Ünlü edebiyatçı Prof. Dr. İskender Pala, “Aşkın Gizli Tarihi” etkinliğinde dillere destan aşk hikayesi “Leyla ile Mecnun”un yazılma sürecini ve ilahi aşkı anlattı.
Tarihi kişilerden yola çıkarak çocuklara konulacak isimlerin dikkatli seçilmesi gerektiğini de belirten Pala, isimlerin er ya da geç o kişiyi etkilemeye başlayacağının altını çizdi.
Kültür sanat etkinlikleri kapsamında Küçükçekmece Belediyesi’nin düzenlediği, “Aşkın Gizli Tarihi” programına ünlü edebiyatçı Prof. Dr. İskender Pala konuk oldu.
Cennet Kültür ve Sanat Merkezi’nde gerçekleşen söyleşiye, Küçükçekmece Belediye Başkanı Temel Karadeniz ve ailesi, Küçükçekmece Belediye Başkan Yardımcısı Mehmet Besim Müftüoğlu ile çok sayıda dinleyici katıldı.
Dillere destan aşk hikayesi “Leyla ile Mecnun”un yazılma sürecini ve ilahi aşkı anlatan İskender Pala, tarih boyunca 18 tane Leyla ile Mecnun hikayesini anlatan kitap yazıldığını belirtti.
Aşk tekildir, kendi yolculuğuna devam eder
Leyla ile Mecnun’un hikayesini anlatan İskender Pala, “Kitaplar, bizim medeniyet birikimimizin temel taşlarından biridir. Leyla ile Mecnun’u yazan bir yazar adını ‘Mecnun-u Leyli’ koymuştur. Bu şöyle demek, Leyla’nın delisi, çılgını ve Leyla için aklını yitirmiş olandır. Aşk tekildir ve bir kişiyi ilgilendirir. İkinci kişi orada bir figür olarak vardır. İlahi aşkı ve tasavvuf-i aşkı düşündüğünüzde aşk kendi yolculuğuna devam eder ve kendi yolculuğunun dışında bir yolculuk yapmaz. Maşuk orada aşkın zihninde oluşan şekliyle vardır. Seven sevileni kendi zihninde kurgular. İlahi aşk da aynıdır ama herkesin aşkı aynı sevgiliyedir.” dedi.

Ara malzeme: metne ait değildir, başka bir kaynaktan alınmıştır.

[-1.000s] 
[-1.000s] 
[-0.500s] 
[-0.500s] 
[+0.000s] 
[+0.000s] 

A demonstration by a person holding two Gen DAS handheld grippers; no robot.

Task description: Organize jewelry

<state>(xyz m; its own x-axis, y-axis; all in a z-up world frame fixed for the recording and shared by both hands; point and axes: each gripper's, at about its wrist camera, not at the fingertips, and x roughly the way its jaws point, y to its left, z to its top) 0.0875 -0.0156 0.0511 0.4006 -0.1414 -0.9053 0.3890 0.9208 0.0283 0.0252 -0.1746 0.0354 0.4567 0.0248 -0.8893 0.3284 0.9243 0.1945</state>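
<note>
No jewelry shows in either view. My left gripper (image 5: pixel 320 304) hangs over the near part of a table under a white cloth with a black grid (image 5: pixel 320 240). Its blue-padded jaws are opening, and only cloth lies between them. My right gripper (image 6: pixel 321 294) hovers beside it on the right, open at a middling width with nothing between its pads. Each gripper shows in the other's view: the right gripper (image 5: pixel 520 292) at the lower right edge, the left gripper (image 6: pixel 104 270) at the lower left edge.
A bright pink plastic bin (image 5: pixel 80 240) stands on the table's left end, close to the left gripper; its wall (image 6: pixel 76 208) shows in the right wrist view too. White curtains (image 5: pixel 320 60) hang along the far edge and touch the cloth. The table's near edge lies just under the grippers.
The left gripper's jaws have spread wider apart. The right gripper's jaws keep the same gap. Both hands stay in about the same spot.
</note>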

18 Tane Leyla İle Mecnun kitabı var
Leyla ile Mecnun kitabının yazılma sürecinden bahseden Pala, “Leyla ile Mecnun 9’uncu yüzyılda yaşanmış gerçek bir hikayedir. Onlar birer kurgu kahramanları değildir. Hikayeleri dillere destan olmuş ve yüzyıllarca anlatılmıştır. Leyla ile Mecnun nihayet 13’üncü ve 17’nci yüzyılda yazılmaya başlanmıştır. 600 sene anlatılıp dillerde dolaştıktan sonra, İran’da Nizami isminde bir şair bu hikayeyi yazıya geçirmiştir. Ayrıca, 18 tane Leyla Mecnun kitabı yazılmış, bunların içerisinden hikayeyi en güzel iki Türk şair anlatmıştır. Birisi Nizami, kitabı Farsça yazmıştır, diğeri ise Fuzuli’dir. Bu iki kitap diğerlerinden sonra şöhretli olmalarına rağmen, modern zamanlara en çok okunan versiyonlar olmuştur.” dedi.
Çocuklara isim koyarken dikkat!
Leyla ile Mecnun’un isimlerinin nasıl koyulduğundan da bahseden Pala, “Çocuklarınıza isim koyarken, çocukların o ismi taşıyıp taşıyamayacağını ölçüp biçmemiz lazım. Bir gece, bir kız çocuğu doğuyor. Bu kız çocuğu kara kaşlı, kara gözlü, kara saçlı ve hatta kara benli bir çocuktur. Karanlık bir gecede doğmuştur. Bu kadar karalıktan da adını Leyla koyarlar. Leyla zaten geceye ait anlamına gelir. Tabii çocuğun bahtı da kara olur. Ayrıca şunu da unutmayın, çocuklarınıza koyduğunuz isimler er ya da geç o kişiyi etkilemeye başlayacaktır.” ifadelerini kullandı.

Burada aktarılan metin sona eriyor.